Schools’ new report cards are in

/ 22 May 2012 / jennifer

Matthew Stolle, Rochester Post-Bulletin, May 22, 2012 –

Minnesota schools are getting their first look at report cards under a brand new system of evaluation.

The new system gives Rochester education leaders both reason to celebrate and points to areas and schools that are in need of improvement.

The new report cards differ in key ways from the old system of evaluating schools under No Child Left Behind. It uses a broader array of measurements in assessing school performance in math and reading. Its focus isn’t as negative. New terminology identifies not only troubled schools but those that are excelling. And far fewer schools are labeled as failing.

“We think it’s going to be a big improvement,” said Sam Kramer, federal education policy specialist for the Minnesota Department of Education. “We think it’s a fairer measurement that better displays the complexities that exist within a school.”

The new system identifies Pinewood Elementary School as among the state’s top-performing Title 1 schools with the designation of “reward school.” Jefferson Elementary School, on the other hand, was given the label “focus school,” identified as among the 10 percent of schools that are the biggest contributors to the state’s achievement gap.

Pinewood and Jefferson were the only Rochester schools to get labels, according to the state. Only Title 1 schools — those that educate a high percentage of at-risk students — are subject to these designations.

School ratings

But all schools are getting what is being called a multiple measurement rating (MMR), a point system that distributes schools equally across a spectrum from 0 to 100 and is being used to designate schools as priority, focus or reward. The better schools perform in four key areas relative to other schools across the state, the higher their rating on the scale.

Those four areas include: proficiency on standardized tests, academic growth from year to year, graduation rates, and the ability to shrink the achievement gap between middle-class white students and minority students. Before, standardized tests were the only yardstick the state used to assess school performance.

The new systems also gives schools a focus rating, separate from the overall rating, that shows how well they are doing in closing the achievement gap in their student populations.

It’s a big change from the old annual yearly progress system that Minnesota successfully sought a waiver from along with nine other state.

New report cards

The new report cards show that Kellogg (84 percent) and Friedell (88 percent), two of the the district’s four middle schools, earned an overall rating above the 80 percent mark. At the elementary school level, Washington (94 percent) and Folwell (82 percent) also earned ratings above 80 percent. So did Lincoln K-8 Choice School at 91 percent.

Schools that received a rating below the 50 percentile were Bamber Valley (49 percent), Elton Hills (49 percent), Gage (31 percent), Longfellow (39 percent), Montessori at Franklin (44 percent) and Riverside Central (21 percent) elementary schools. Golden Hill Education Center scored below 50 percent. No Rochester middle or high schools went below 50 percent.

Previously under NCLB, schools were only evaluated on test scores. That system over the years had ensnared more than half of the state’s schools as failing to make what was known as AYP (annual yearly progress).

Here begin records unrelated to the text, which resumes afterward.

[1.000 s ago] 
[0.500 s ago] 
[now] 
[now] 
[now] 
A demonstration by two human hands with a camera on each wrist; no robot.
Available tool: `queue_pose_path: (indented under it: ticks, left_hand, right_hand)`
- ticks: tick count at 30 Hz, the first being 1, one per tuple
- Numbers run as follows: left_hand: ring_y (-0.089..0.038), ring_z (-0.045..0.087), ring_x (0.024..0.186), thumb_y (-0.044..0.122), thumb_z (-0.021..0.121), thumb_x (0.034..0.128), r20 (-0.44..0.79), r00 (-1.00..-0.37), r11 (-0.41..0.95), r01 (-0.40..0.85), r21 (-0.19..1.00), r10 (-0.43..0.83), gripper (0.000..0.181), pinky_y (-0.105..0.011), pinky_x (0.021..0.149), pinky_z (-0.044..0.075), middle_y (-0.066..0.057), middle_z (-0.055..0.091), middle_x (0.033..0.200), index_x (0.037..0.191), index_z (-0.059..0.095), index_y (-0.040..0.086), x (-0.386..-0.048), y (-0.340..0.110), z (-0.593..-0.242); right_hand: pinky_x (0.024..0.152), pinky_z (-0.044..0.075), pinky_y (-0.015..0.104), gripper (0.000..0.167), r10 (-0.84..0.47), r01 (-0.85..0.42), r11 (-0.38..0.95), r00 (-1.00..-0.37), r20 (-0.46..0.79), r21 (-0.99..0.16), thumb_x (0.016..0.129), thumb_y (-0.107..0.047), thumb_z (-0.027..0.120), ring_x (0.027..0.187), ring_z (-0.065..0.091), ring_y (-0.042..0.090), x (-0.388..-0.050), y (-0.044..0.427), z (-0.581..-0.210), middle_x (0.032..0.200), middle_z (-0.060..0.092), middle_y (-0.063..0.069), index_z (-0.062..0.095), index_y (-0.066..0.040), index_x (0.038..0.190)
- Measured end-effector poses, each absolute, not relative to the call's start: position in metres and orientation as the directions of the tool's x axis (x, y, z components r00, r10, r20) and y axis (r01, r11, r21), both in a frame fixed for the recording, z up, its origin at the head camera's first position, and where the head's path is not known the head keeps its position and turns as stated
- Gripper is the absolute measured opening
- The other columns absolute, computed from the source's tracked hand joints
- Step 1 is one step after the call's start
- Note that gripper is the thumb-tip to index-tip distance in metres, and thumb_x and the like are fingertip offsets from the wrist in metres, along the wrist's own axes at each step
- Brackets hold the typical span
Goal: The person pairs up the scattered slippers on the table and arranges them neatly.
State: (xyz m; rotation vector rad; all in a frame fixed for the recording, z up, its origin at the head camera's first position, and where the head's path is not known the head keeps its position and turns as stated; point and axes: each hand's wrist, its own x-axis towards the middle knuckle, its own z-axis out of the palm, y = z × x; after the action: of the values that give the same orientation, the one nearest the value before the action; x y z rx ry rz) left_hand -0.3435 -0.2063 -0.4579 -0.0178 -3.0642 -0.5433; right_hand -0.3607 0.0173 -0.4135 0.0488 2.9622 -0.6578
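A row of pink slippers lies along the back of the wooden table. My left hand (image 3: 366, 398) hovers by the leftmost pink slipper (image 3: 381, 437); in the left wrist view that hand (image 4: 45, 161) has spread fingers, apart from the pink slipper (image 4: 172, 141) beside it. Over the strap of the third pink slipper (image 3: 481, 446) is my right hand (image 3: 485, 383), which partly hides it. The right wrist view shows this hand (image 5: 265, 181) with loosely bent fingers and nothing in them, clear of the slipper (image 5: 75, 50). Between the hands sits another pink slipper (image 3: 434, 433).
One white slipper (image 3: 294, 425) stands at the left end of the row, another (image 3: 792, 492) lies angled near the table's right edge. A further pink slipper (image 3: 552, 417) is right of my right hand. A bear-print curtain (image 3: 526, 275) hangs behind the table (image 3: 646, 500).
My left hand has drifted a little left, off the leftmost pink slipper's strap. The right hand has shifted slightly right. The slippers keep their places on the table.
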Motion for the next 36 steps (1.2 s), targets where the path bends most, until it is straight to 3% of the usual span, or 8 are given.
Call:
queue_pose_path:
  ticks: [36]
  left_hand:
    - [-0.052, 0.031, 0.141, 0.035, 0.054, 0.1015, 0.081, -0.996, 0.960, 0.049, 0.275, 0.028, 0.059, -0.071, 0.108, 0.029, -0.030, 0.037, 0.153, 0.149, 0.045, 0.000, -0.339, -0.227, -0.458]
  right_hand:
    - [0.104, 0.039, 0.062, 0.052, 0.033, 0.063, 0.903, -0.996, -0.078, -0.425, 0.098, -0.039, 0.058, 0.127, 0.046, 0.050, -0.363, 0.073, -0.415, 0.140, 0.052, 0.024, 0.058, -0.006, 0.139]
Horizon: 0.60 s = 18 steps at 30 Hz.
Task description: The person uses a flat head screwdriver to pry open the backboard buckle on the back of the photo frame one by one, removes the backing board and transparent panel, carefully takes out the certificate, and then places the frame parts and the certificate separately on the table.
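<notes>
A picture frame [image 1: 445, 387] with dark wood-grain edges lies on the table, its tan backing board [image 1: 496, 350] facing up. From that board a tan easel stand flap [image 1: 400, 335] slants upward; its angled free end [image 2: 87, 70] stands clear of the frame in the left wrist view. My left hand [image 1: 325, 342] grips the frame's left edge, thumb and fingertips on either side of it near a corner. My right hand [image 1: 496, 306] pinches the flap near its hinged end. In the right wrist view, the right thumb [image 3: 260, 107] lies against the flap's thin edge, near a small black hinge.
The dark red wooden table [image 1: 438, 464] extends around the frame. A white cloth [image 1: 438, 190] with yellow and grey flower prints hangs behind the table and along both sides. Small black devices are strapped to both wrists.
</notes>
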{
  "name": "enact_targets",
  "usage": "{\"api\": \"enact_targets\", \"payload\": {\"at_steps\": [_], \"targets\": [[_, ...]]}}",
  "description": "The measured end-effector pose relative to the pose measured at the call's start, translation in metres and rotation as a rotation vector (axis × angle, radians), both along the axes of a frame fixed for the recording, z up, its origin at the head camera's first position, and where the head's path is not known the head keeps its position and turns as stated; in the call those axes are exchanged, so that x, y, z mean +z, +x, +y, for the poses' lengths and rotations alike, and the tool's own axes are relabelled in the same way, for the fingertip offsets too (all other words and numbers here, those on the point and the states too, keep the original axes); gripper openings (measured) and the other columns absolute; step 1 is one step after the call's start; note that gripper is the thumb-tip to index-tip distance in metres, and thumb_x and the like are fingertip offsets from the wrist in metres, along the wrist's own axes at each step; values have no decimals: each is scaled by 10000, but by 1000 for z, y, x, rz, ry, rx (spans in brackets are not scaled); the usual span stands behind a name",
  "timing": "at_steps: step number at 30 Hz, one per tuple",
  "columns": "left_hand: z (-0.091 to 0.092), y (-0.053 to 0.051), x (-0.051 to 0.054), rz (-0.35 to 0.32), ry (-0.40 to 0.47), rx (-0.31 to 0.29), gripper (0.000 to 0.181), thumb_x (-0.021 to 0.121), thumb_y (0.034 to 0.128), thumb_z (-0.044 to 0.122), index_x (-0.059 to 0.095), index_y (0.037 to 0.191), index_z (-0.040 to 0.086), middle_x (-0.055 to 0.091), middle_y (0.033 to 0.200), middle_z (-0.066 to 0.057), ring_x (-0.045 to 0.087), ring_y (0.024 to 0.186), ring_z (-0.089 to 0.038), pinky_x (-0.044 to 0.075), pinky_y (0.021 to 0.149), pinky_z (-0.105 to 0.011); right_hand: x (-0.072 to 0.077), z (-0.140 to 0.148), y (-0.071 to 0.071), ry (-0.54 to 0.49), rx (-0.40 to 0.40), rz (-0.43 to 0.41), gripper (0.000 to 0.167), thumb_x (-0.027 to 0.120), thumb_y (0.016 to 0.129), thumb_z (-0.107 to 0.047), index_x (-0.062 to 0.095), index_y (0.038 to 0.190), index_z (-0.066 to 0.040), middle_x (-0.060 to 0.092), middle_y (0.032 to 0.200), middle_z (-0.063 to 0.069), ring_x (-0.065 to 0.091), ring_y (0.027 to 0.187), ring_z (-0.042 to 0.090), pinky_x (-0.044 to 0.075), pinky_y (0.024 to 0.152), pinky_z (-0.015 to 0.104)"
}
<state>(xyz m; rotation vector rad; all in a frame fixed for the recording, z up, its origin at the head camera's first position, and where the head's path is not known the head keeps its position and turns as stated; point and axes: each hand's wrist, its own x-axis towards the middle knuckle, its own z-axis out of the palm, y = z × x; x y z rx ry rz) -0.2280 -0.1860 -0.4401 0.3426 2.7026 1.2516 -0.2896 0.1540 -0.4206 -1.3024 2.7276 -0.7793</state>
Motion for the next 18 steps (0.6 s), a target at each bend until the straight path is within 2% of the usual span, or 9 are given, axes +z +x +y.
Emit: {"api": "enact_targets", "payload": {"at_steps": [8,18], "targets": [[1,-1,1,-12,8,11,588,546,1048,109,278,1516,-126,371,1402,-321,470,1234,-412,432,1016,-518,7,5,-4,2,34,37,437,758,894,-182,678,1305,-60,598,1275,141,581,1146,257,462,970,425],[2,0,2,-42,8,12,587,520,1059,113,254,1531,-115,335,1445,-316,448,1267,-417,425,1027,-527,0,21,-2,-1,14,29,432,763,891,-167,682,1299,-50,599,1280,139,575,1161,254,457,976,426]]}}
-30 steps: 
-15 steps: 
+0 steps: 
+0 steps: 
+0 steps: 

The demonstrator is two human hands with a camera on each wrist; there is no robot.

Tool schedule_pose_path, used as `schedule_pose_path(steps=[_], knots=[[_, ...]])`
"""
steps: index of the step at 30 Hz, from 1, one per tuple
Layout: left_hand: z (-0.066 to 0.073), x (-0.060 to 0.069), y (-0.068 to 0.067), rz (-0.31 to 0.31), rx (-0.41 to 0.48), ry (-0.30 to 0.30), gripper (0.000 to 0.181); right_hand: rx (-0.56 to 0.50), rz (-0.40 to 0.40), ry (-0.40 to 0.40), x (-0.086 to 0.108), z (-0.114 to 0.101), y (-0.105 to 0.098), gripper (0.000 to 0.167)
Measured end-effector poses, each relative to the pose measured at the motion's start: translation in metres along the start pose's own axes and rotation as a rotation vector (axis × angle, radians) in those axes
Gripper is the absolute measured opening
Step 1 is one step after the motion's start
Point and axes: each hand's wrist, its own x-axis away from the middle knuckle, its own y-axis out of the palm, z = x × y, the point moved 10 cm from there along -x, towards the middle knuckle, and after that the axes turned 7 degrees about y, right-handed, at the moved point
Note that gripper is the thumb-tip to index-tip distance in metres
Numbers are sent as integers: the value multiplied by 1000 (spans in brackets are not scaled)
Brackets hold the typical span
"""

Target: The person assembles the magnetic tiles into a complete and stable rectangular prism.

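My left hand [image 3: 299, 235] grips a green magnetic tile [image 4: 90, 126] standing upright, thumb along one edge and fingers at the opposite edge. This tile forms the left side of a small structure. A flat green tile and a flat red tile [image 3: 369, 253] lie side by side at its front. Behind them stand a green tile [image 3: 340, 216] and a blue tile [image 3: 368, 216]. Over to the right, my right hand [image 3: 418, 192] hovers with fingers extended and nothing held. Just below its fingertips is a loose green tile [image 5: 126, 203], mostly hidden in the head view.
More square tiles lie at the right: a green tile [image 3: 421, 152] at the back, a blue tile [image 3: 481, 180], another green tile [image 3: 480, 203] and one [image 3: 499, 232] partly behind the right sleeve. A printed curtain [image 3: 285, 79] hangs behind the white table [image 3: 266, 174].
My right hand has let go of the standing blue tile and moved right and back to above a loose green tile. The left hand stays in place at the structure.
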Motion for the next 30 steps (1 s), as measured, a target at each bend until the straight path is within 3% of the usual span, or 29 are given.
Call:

By contrast, the state will have a more manageable number of troubled schools to deal with. Only those Title 1 schools at the bottom 5 percent — those deemed as the state’s worst performing schools — received a “priority” designation and only 10 percent a “focus” label that qualifies them for state support.

“These conversations about focus and priority are really difficult for districts, because nobody wants to be on those lists,” Kramer said. “We hope that in the long term, they’ll see that this is a good process for them to go through. They’re going to get access to more support than they’ve ever had from us before.”